By Andrew Mendler
Issues surrounding the long-gun registry could have an impact on the way people vote in the upcoming election, says Darryl Kramp, Conservative candidate for Prince Edward-Hastings riding.
“It might not be the dominant factor but it will be one of the issues of many that will influence how people cast a ballot and pass judgment on whether or not their representative is true to their word,” said Kramp the incumbent member of Parliament.
Local Liberal candidate Peter Tinsley knows the registry is an issue in rural ridings but feels there are a lot of other issues people have to consider.
“Compared to some of the other dramatically significant issues that we’ve got on the table I don’t think it will rate that highly with many people, however it will with some, “said Tinsley. “I am aware that there are some people who feel that they have been greatly inconvenienced with the current nature of the administration of the long gun registry.”
The long-gun registry was brought back to the forefront when Prime Minister Stephen Harper was campaigning in southeastern Ontario on Monday. Harper said, if elected he would scrap it.
Tinsley and the Liberals are against the Conservative plan to scrap the long gun registry and feels that it just needs to be modified. The Liberals agree with the recent advice from the Association of the Chiefs of Police and Police Service boards across Canada to maintain the long-gun registry to ensure the safety of police officers and the communities they work in.
“The Liberal government will modify the long-gun registry to make it more efficient and convenient for gun owners,” said Tinsley. “In that respect there will be a removal of all costs of licenses and renewals and a more efficient process put into place in terms of registering and updating on registering.”
Tinsley knows that the registry has been somewhat of a controversial issue in the area but feels the Liberals have the right approach.
“I think that it is a reasonable compromise between the positions of strongly for the registry and those who dislike it,” said Tinsley.
On the other hand Kramp is fully supportive of Harper’s promise to abolish the long-gun registry. He feels the registry hasn’t done what is was made to do.
“It doesn’t solve the problem and in many, many cases it’s a false sense of security that doesn’t deal with the real problem and the real issue of people who shouldn’t be having guns,” said Kramp.
He said he’s strongly in favour of gun control, the registration and restriction of prohibited weapons but not the long-gun portion of the registry.
“We need to be expanding our efforts so we can keep firearms out of the hands of undesirable people,” said Kramp. “I want to work towards what is a solution and I think most of the people in this riding I represent share that opinion.”

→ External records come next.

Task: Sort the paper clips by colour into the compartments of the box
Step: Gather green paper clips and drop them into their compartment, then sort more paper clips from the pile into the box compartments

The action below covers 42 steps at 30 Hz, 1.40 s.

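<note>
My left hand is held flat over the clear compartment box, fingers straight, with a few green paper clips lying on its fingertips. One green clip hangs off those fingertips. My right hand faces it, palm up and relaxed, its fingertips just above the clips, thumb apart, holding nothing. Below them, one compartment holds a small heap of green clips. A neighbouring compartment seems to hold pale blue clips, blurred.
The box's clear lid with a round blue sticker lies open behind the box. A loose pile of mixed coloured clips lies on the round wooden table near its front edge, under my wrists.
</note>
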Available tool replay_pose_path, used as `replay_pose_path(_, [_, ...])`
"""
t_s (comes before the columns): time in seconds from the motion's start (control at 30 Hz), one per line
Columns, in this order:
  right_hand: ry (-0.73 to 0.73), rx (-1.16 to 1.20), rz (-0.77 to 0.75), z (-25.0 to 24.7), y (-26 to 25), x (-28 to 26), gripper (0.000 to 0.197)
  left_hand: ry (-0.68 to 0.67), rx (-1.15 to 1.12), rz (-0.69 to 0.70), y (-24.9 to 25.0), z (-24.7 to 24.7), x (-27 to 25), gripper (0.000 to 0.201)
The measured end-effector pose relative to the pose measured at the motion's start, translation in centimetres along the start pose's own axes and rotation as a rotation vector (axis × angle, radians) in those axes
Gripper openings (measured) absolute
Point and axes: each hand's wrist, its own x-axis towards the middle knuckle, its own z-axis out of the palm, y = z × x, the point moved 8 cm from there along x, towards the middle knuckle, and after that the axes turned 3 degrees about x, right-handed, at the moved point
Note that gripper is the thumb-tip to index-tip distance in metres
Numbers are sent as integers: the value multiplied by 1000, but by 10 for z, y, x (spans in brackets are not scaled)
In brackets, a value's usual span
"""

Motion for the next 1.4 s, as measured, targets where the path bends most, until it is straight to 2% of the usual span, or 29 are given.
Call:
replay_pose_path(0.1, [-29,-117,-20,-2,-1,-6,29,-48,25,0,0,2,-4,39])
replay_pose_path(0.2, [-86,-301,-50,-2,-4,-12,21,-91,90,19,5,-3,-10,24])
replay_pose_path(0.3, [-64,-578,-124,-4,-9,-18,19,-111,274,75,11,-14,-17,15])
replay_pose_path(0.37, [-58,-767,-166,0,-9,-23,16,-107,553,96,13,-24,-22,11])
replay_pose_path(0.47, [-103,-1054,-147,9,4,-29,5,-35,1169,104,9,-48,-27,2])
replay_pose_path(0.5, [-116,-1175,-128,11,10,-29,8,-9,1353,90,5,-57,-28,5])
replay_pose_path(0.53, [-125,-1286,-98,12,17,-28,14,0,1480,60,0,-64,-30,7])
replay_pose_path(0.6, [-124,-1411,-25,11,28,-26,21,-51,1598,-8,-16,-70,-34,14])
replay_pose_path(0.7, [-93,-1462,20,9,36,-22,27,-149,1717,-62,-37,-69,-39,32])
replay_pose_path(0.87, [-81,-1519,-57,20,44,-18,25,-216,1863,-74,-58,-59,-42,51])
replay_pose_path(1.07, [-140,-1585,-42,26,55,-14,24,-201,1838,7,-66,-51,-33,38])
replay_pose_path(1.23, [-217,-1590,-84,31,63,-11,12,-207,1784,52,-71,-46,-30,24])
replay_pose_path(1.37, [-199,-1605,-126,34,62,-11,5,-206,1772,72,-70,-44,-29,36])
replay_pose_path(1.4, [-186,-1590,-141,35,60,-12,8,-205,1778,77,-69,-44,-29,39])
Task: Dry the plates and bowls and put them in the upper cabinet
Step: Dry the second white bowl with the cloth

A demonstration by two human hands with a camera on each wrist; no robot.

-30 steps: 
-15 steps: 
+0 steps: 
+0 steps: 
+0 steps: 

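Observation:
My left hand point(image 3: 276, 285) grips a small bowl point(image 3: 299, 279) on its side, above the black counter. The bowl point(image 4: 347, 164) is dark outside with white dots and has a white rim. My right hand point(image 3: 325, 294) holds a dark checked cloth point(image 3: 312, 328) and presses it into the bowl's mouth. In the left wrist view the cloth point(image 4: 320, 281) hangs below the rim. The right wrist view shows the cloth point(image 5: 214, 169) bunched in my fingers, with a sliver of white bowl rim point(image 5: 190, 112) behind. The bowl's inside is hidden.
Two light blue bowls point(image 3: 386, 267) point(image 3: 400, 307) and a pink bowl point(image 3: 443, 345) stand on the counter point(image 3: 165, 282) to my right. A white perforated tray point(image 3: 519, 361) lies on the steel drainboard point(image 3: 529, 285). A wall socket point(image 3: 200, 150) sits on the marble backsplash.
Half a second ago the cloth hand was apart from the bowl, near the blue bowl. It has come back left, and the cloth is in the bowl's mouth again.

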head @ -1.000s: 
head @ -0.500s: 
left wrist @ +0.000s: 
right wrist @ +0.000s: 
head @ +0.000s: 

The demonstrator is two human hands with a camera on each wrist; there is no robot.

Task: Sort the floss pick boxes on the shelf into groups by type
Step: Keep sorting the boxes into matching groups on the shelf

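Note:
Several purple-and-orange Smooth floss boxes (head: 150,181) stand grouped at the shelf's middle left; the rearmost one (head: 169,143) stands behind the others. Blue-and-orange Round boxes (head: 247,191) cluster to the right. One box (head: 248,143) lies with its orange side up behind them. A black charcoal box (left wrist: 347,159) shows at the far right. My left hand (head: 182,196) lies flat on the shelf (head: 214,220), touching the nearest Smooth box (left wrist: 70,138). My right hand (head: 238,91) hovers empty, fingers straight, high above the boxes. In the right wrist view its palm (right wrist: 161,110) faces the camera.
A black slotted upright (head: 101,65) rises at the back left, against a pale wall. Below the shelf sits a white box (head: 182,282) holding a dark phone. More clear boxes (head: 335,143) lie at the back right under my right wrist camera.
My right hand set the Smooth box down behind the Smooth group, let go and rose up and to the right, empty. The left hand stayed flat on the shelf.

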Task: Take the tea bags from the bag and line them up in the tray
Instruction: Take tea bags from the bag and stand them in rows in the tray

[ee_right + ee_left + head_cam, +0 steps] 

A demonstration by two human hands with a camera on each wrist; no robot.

Over the past few years Harper has continued to extend an amnesty for long-gun owners. Long-gun owners do not face charges for failing to register their weapons.
The Liberals originally created the long-gun registry as part of a package on gun control in 1989 in the aftermath of the Montreal Massacre, in which a single gunman killed 14 women. It was implemented with the hopes of reducing the number of murders and suicides by firearms in Canada.